■ **What is being asked**: Could you transcribe all of the data word for word?

■ **Source records**:

- Opening Delimiter -

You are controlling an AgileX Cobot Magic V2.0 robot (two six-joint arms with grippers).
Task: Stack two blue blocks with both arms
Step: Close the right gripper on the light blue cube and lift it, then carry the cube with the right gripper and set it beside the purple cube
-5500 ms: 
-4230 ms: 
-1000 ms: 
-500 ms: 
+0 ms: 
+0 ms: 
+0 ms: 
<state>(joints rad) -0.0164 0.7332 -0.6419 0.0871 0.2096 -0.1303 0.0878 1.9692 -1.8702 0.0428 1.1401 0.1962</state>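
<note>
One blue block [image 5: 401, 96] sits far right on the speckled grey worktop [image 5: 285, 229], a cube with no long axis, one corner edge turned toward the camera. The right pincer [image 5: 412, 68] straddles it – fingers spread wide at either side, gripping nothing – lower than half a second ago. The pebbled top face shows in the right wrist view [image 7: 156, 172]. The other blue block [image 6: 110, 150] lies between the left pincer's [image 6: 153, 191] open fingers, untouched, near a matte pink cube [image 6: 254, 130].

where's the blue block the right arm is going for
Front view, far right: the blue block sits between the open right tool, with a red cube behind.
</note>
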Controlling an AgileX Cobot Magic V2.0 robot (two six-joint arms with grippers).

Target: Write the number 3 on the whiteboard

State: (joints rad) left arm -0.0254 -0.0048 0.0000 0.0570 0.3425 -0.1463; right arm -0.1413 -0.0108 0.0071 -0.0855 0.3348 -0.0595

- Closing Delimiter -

■ **Written reply**:
You are controlling an AgileX Cobot Magic V2.0 robot (two six-joint arms with grippers).
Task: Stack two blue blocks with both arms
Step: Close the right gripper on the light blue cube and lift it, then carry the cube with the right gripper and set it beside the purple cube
-5500 ms: 
-4230 ms: 
-1000 ms: 
-500 ms: 
+0 ms: 
+0 ms: 
+0 ms: 
<state>(joints rad) -0.0164 0.7332 -0.6419 0.0871 0.2096 -0.1303 0.0878 1.9692 -1.8702 0.0428 1.1401 0.1962</state>
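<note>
One blue block [image 5: 401, 96] sits far right on the speckled grey worktop [image 5: 285, 229], a cube with no long axis, one corner edge turned toward the camera. The right pincer [image 5: 412, 68] straddles it – fingers spread wide at either side, gripping nothing – lower than half a second ago. The pebbled top face shows in the right wrist view [image 7: 156, 172]. The other blue block [image 6: 110, 150] lies between the left pincer's [image 6: 153, 191] open fingers, untouched, near a matte pink cube [image 6: 254, 130].

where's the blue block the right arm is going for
Front view, far right: the blue block sits between the open right tool, with a red cube behind.
</note>
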Controlling an AgileX Cobot Magic V2.0 robot (two six-joint arms with grippers).

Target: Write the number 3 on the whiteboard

State: (joints rad) left arm -0.0254 -0.0048 0.0000 0.0570 0.3425 -0.1463; right arm -0.1413 -0.0108 0.0071 -0.0855 0.3348 -0.0595

No more output is required.